What the task asks » Write the data out again, exactly as given.

Supplied material »
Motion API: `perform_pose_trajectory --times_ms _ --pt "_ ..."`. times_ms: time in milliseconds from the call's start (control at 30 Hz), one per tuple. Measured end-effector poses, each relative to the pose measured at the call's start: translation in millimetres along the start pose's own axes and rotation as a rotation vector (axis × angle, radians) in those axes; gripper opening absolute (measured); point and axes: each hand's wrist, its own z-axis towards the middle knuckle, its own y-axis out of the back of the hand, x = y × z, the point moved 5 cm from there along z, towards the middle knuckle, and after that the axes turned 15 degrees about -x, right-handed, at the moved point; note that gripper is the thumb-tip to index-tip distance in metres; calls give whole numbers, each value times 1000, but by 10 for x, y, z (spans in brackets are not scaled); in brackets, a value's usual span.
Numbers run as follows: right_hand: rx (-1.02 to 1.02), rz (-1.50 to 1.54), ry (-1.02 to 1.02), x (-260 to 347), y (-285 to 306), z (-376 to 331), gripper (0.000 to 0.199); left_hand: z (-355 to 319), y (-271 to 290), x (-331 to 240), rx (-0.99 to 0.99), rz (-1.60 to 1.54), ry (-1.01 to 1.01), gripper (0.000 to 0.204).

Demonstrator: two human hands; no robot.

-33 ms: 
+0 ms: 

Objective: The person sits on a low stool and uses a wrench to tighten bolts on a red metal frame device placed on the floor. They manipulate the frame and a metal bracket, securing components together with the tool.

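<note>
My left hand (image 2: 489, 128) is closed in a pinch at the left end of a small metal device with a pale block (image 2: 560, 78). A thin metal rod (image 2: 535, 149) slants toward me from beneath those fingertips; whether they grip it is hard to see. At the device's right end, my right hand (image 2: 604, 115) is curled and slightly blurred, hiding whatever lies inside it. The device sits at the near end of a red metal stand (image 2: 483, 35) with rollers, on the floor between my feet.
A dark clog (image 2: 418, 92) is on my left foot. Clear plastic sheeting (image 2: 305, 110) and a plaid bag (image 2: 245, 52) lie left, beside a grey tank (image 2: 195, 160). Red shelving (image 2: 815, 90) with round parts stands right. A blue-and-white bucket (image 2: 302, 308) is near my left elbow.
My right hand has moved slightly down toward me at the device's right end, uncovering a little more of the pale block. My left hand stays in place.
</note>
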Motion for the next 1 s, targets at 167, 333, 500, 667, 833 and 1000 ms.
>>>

Output for this task »
Motion API: `perform_pose_trajectory --times_ms _ --pt "_ ..."`. times_ms: time in milliseconds from the call's start (control at 30 Hz), one per tuple. Measured end-effector poses, each relative to the pose measured at the call's start: translation in millimetres along the start pose's own axes and rotation as a rotation vector (axis × angle, radians) in those axes; gripper opening absolute (measured); point and axes: each hand's wrist, its own z-axis towards the middle knuckle, its own y-axis out of the back of the hand, x = y × z, the point moved 5 cm from there along z, towards the middle knuckle, and after that the axes turned 15 degrees about -x, right-handed, at the moved point; note that gripper is the thumb-tip to index-tip distance in metres; calls give whole numbers, each value times 1000, but by 10 for x, y, z (spans in brackets are not scaled); in brackets, a value's usual span.
Numbers run as follows: right_hand: rx (-1.02 to 1.02), rz (-1.50 to 1.54), ry (-1.02 to 1.02), x (-260 to 347), y (-285 to 306), z (-376 to 331), gripper (0.000 to 0.199); left_hand: z (-355 to 319), y (-271 to 290), x (-331 to 240), rx (-0.99 to 0.99), rz (-1.60 to 1.54), ry (-1.01 to 1.01), gripper (0.000 to 0.204).

Demonstrator: two human hands; no robot.

-33 ms: 
+0 ms: 

Objective: The person sits on a low stool and uses a wrench to tighten bolts on a red metal frame device placed on the floor. They manipulate the frame and a metal bracket, securing components together with the tool.

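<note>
My left hand (image 2: 489, 128) is closed in a pinch at the left end of a small metal device with a pale block (image 2: 560, 78). A thin metal rod (image 2: 535, 149) slants toward me from beneath those fingertips; whether they grip it is hard to see. At the device's right end, my right hand (image 2: 604, 115) is curled and slightly blurred, hiding whatever lies inside it. The device sits at the near end of a red metal stand (image 2: 483, 35) with rollers, on the floor between my feet.
A dark clog (image 2: 418, 92) is on my left foot. Clear plastic sheeting (image 2: 305, 110) and a plaid bag (image 2: 245, 52) lie left, beside a grey tank (image 2: 195, 160). Red shelving (image 2: 815, 90) with round parts stands right. A blue-and-white bucket (image 2: 302, 308) is near my left elbow.
My right hand has moved slightly down toward me at the device's right end, uncovering a little more of the pale block. My left hand stays in place.
</note>
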Motion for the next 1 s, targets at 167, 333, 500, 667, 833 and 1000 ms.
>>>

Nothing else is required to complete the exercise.